Dat bewijs werd onlangs ook geleverd tijdens het Holland Festival. Toen ging in het Muziektheater Cherkaoui / Dawson ( * * * ) in première.

In Cherkaoui / Dawson creëren Sidi Larbi Cherkaoui en David Dawson nieuw werk voor Het Nationale Ballet. Die creatie toont echter ook dat die toenadering tussen ballet en hedendaagse dans moeilijk is en niet steeds rimpelloos verloopt.

Onevenwichtig Labyrinth

Zo blijkt uit Labyrinth, het luik van Cherkaoui. Daarin vertaalt hij de aantrekkingskracht tussen de seksen in een labyrintisch danspatroon. Vierentwintig dansers bewegen in donkere, iets te uitdrukkingloze kostuums van Tim van Steenbergen tussen en met elastische linten. De intieme momenten waarin slechts enkele dansers op de scène staan, overtuigen het meest. De groepsscènes zijn vaak te onevenwichtig. Precies omdat Cherkaoui hier tracht om hen niet als een homogene groep maar als een heterogene groep van individuen te ensceneren.

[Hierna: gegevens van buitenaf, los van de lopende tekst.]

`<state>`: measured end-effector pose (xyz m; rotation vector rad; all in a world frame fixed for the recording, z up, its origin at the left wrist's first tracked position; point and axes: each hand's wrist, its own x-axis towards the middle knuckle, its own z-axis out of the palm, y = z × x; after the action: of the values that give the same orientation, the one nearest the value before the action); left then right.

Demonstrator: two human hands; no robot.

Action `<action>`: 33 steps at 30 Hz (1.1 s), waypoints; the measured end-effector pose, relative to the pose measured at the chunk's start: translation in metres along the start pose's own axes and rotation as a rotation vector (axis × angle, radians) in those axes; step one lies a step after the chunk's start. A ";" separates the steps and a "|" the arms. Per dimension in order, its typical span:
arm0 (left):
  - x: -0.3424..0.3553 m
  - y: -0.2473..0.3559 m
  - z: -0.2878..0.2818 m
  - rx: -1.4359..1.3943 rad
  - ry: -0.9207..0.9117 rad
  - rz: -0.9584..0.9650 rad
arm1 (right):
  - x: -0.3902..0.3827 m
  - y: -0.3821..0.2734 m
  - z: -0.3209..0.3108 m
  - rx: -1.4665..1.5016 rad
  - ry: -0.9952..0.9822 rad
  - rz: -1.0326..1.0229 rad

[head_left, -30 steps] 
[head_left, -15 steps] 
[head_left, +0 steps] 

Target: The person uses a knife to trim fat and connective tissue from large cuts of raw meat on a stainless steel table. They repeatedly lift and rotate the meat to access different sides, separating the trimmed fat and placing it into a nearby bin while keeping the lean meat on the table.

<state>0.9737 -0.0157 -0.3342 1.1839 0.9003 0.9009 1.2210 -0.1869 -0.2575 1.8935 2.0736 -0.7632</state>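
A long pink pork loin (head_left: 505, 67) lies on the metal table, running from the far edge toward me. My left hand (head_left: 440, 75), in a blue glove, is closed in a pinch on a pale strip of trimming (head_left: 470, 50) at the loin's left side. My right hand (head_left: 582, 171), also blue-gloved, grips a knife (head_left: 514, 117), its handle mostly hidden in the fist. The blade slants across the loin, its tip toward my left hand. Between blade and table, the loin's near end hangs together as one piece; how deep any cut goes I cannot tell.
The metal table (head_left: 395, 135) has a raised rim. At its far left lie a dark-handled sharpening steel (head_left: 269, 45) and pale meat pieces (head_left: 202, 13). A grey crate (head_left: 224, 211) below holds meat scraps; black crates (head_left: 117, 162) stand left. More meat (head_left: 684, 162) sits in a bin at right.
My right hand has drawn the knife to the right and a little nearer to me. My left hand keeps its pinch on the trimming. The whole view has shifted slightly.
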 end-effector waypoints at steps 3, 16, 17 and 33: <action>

De Vlaams-Marokkaanse Sidi Larbi Cherkaoui leidt sinds vorig jaar zijn eigen dansgezelschap Eastman nadat hij het klappen van de zweep leerde bij (onder meer) Les Ballets C de la B en het Toneelhuis.

Een van de dingen die mij het meest aantrekken in het werken met een klassiek getraind gezelschap is de eenheid die de dansers in staat zijn te vormen. Waar ik in mijn werk met hedendaagse dansers te maken heb met sterke individuen met ieder een eigen signatuur, heb ik nu een groep dansers tot mijn beschikking die gewend is om sámen een illusie te creëren. Wat overigens niet betekent dat er geen onderscheid tussen hen is. Vergelijk het met een groep monniken: allemaal hebben ze hun eigen relatie tot God, maar toch vormen ze één gemeenschap.

Uit die groepsscènes blijkt enerzijds het verlangen van de choreograaf om de balletdansers ook in die groepsscènes veel meer als als verschillende individuen en persoonlijkheden te laten dansen. Anderzijds blijkt uit die scènes dat de dansers moeite hebben om dit verlangen volledig in te vullen.

Toch blijft Labyrinth een indrukwekkend, sfeervol ‘balletdebuut’ van Cherkaoui. Hiermee bewijst deze getalenteerde choreograaf dat zijn lyrische taal ook als gegoten zit op het ranke lichaam van balletdansers. Mogelijk groeit uit deze ontmoeting een volgende samenwerking waarin beide partijen elkaar niet meer hoeven te ontdekken en verkennen. Labyrinth geldt hierbij als een veelbelovend vertrekpunt voor een balletcreatie die even sfeervol maar net krachtiger en gebalder is. Door een grotere vertrouwdheid van de dansers met deze manier van bewegen.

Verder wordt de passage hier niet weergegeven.